Lay summary
It is almost trivial to observe that civil society matters - particularly in a process of democratisation. However for some countries such as Ukraine or Russia conventional wisdom told us, that since these countries managed quite well to hold down the political opposition, change will not come through elections, particularly if one considered the weakness of civil society and the political opposition. Then came the “orange revolution” in Kiev, and with it a negotiated regime change. This “cunning of the history” reminded scholars once again that social and political change occurs very often when you expect it the least. The events in Georgia, and in Ukraine pointed to the fact that civil society can under certain conditions also be mobilized in countries with stalled transformation processes and semi-authoritarian regimes - if certain conditions are fulfilled. True, Ukraine is not Russia, and one may consider the fact that since the Orange Revolution succeeded in Ukraine, the Kremlin seems to be determined to pre-empt any civic initiative - particularly on the eve of the next presidential elections, the “problem 2008”. On the other hand, however, it is also clear that democracy moves eastwards. Societies are not “dead-locked” by their own Communist legacy.A halted democratisation process can start again. In Russia this will be more difficult. But even here, in the context of a broadly accepted semi-authoritarian regime the pressure on the regime increases on a series of policy issues but also on the level of the “power vertical”.
Opportunities for change and new developments are likely to be found on the sub-national, regional level.

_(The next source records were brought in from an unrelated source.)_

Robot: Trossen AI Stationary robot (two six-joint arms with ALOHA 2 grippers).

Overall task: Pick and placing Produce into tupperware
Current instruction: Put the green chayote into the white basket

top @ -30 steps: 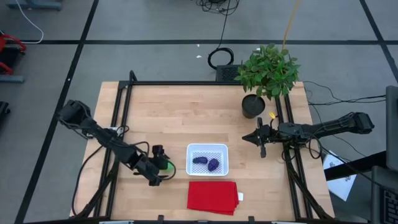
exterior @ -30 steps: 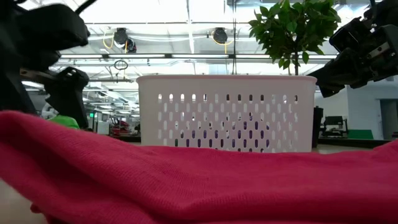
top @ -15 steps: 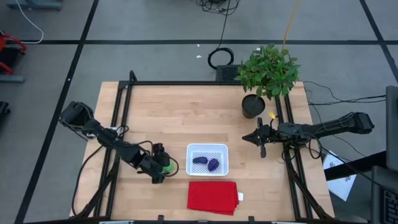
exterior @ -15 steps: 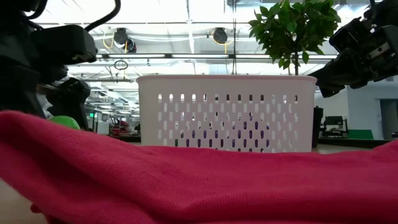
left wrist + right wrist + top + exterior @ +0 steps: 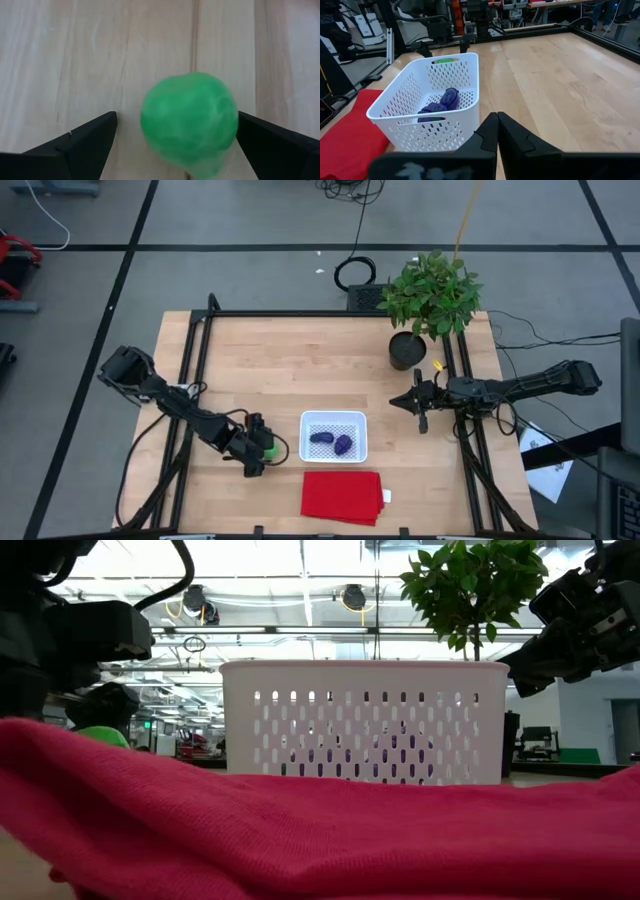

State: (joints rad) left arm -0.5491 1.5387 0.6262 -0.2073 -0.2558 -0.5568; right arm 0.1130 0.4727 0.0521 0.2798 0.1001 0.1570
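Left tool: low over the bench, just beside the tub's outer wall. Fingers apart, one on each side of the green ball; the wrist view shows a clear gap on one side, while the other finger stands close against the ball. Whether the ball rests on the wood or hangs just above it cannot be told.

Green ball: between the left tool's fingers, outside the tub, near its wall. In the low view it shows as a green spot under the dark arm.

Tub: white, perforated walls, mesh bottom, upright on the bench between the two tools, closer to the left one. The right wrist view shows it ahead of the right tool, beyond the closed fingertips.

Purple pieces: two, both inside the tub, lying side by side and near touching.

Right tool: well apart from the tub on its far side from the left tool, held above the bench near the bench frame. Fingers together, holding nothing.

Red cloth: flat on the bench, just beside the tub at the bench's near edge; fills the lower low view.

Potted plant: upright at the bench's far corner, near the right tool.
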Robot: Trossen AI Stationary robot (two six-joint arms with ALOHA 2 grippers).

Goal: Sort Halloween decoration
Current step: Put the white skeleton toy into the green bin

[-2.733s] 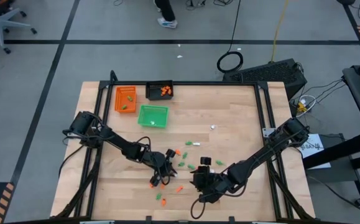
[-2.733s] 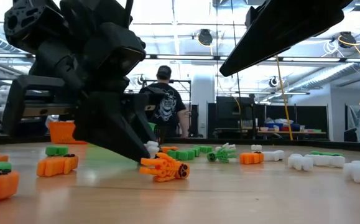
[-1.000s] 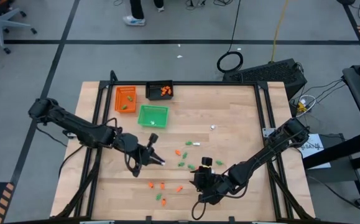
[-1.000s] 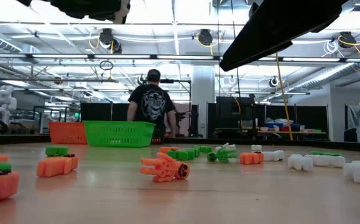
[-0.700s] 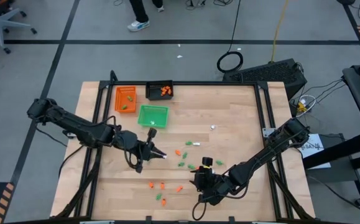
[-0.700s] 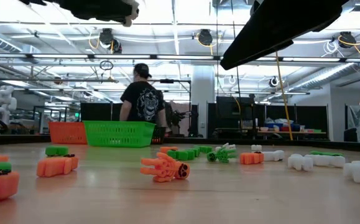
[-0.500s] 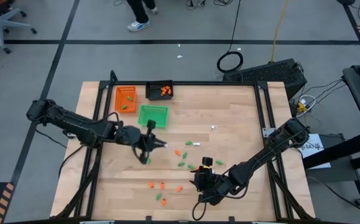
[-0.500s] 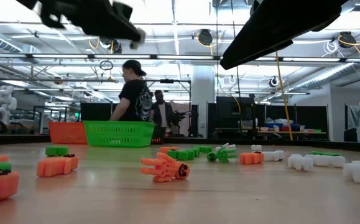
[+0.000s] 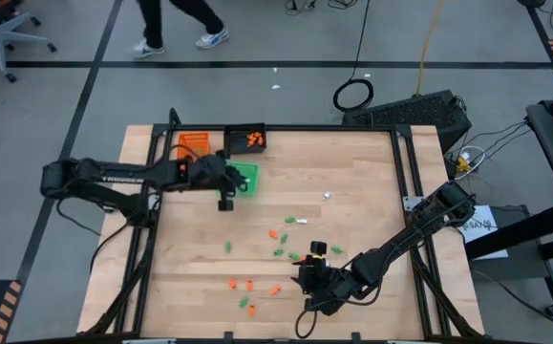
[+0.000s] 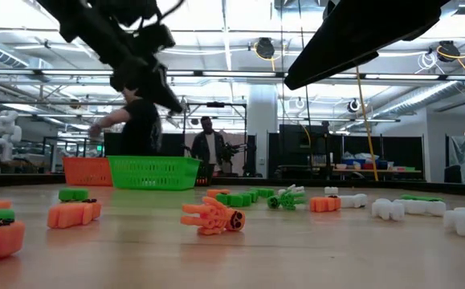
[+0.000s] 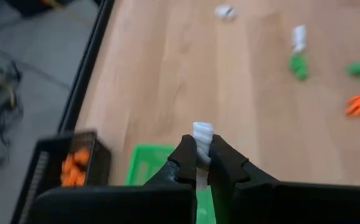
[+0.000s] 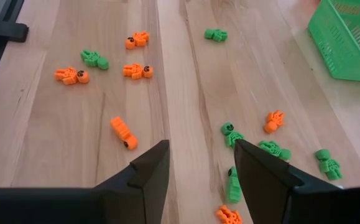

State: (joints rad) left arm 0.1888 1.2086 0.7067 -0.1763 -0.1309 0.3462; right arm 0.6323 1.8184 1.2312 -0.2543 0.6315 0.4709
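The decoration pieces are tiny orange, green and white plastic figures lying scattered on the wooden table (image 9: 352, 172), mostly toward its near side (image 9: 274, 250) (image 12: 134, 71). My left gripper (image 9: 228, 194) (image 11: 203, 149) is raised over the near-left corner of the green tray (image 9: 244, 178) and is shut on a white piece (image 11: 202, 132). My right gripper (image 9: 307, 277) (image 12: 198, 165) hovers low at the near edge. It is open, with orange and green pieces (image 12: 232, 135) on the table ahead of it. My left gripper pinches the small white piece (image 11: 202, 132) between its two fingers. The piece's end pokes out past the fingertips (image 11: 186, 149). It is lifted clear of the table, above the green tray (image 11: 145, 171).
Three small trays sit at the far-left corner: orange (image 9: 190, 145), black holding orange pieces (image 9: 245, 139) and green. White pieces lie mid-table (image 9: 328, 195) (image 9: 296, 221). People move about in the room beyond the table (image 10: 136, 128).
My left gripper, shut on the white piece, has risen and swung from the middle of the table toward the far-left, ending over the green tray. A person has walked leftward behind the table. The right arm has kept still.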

This is why this study wishes to examine the following questions in three different regions with each showing a specific profile on socio-economic and the political level:
- The project examines first obstacles and promoting factors in the development of civil society in Russia
- It aims at examining the various functions of public organisations and evaluates them in terms of its political functions in western societies:to build up trust and to function as a natural opposition force in society
- To what extent actors of civil society in Russia could build up the necessary capacities in order to become agents of change
- To what extent public organizations of regional civil societies may be able to contribute to the building up of trust and to the reinforcement of networks of cooperation and democratic citizenship?